◆ TO DO ◆
What must be written out is each line from the one holding "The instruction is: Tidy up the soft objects" through the end of the records, word for word, minus any pictures.

◆ PROVIDED DATA ◆
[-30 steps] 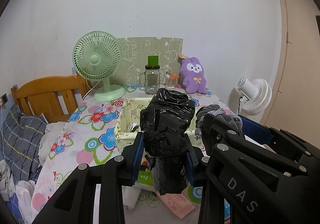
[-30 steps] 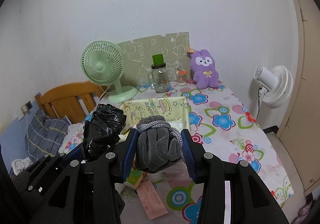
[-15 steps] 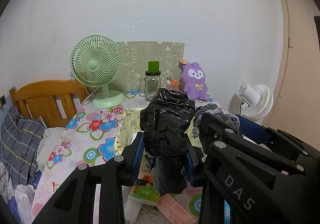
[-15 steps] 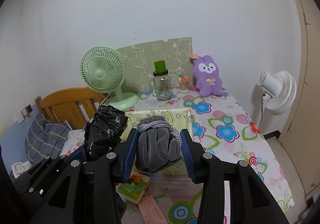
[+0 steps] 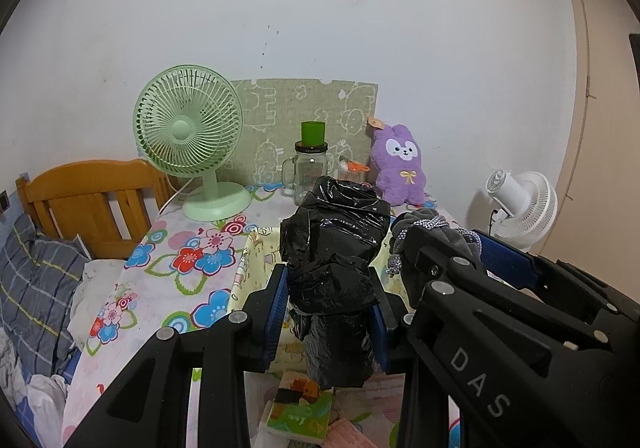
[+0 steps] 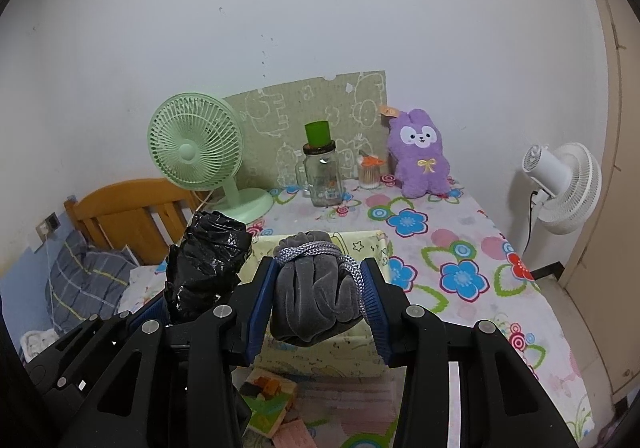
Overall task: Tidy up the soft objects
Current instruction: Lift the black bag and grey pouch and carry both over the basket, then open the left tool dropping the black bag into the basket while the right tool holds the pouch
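Note:
My left gripper [image 5: 329, 308] is shut on a crumpled black plastic bundle [image 5: 334, 252], held upright above the table. The bundle also shows in the right wrist view [image 6: 208, 268]. My right gripper [image 6: 318, 302] is shut on a rolled grey velvet cloth [image 6: 312, 300] tied with a silver-grey cord. It sits just right of the left gripper, and the cloth shows in the left wrist view [image 5: 432, 224]. Both are held over the near edge of a pale yellow fabric bin [image 6: 360, 352] on the flowered tablecloth [image 6: 460, 276].
At the table's back stand a green fan [image 6: 196, 147], a glass jar with a green lid [image 6: 322, 175], a small cup [image 6: 370, 169] and a purple plush rabbit [image 6: 422, 159]. A white fan [image 6: 564, 183] stands right. A wooden headboard [image 5: 92, 199] and bedding lie left. A small box [image 6: 266, 396] and pink papers lie near.
Both grippers, holding their loads, have drawn back and risen slightly; the bin and table appear lower and farther, and the small box near the table's front edge has come into view.

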Available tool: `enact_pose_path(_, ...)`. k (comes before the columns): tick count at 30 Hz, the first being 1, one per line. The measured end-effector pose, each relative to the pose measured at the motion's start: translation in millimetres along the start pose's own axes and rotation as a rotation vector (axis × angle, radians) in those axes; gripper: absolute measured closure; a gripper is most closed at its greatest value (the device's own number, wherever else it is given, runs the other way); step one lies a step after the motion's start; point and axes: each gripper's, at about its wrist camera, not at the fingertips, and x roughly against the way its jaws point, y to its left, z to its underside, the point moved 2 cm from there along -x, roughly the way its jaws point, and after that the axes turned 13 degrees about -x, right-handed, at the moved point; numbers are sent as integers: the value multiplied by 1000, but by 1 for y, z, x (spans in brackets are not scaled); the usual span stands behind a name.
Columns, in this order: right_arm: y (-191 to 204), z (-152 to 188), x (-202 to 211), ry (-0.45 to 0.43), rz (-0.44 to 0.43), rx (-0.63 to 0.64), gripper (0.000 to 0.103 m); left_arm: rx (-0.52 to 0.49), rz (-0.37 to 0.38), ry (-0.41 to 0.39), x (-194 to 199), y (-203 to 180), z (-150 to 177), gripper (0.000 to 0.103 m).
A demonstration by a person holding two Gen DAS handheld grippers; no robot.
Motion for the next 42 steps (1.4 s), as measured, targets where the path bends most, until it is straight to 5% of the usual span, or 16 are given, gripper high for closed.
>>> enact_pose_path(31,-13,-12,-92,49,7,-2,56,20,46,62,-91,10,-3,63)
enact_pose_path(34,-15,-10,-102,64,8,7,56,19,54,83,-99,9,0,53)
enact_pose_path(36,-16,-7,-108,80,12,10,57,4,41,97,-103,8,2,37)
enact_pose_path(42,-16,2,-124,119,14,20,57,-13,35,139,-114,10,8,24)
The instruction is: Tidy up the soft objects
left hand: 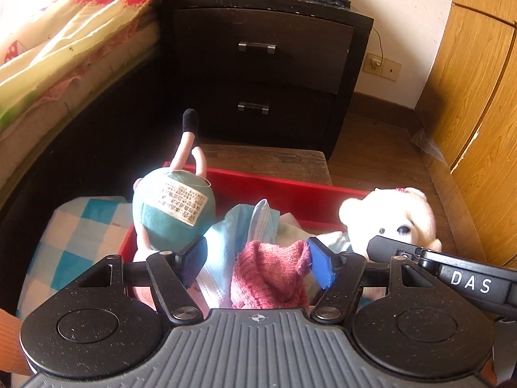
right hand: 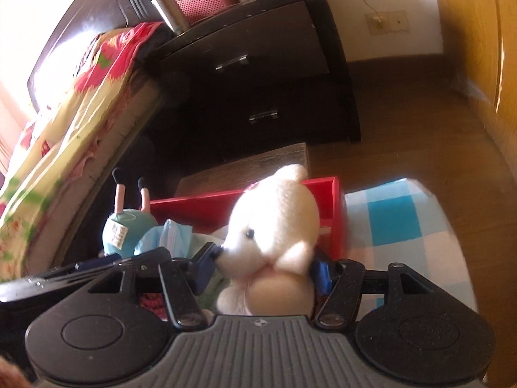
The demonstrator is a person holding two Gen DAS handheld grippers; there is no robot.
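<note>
Sitting between the right hand-held gripper's (right hand: pixel 263 266) blue pads, a fluffy white teddy bear (right hand: pixel 274 226) leans over the red box (right hand: pixel 336 213); whether they press it is unclear. The left hand-held gripper (left hand: pixel 257 258) stands open around a pink knitted piece (left hand: pixel 269 278), beside a teal plush toy (left hand: pixel 174 210).

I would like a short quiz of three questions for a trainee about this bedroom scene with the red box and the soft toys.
1. True or false: the white teddy bear sits between the fingers of the right gripper.
2. Which item lies between the fingers of the left gripper? A) pink knitted piece B) metal flask C) pink basket
3. Fill in: the teal plush toy has its legs pointing ____.

Key: 1 true; 2 A; 3 up. All soft items are in the red box, near the dark nightstand.
</note>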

◆ EXPECTED ANSWER ◆
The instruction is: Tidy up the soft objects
left hand: 
right hand: 
The demonstrator is a person holding two Gen DAS handheld grippers; there is no robot.
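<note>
Sitting between the right hand-held gripper's (right hand: pixel 263 266) blue pads, a fluffy white teddy bear (right hand: pixel 274 226) leans over the red box (right hand: pixel 336 213); whether they press it is unclear. The left hand-held gripper (left hand: pixel 257 258) stands open around a pink knitted piece (left hand: pixel 269 278), beside a teal plush toy (left hand: pixel 174 210).

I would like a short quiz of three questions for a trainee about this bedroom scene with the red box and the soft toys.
1. True or false: the white teddy bear sits between the fingers of the right gripper.
2. Which item lies between the fingers of the left gripper? A) pink knitted piece B) metal flask C) pink basket
3. Fill in: the teal plush toy has its legs pointing ____.

Key: 1 true; 2 A; 3 up. All soft items are in the red box, near the dark nightstand.
</note>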

That concludes the output.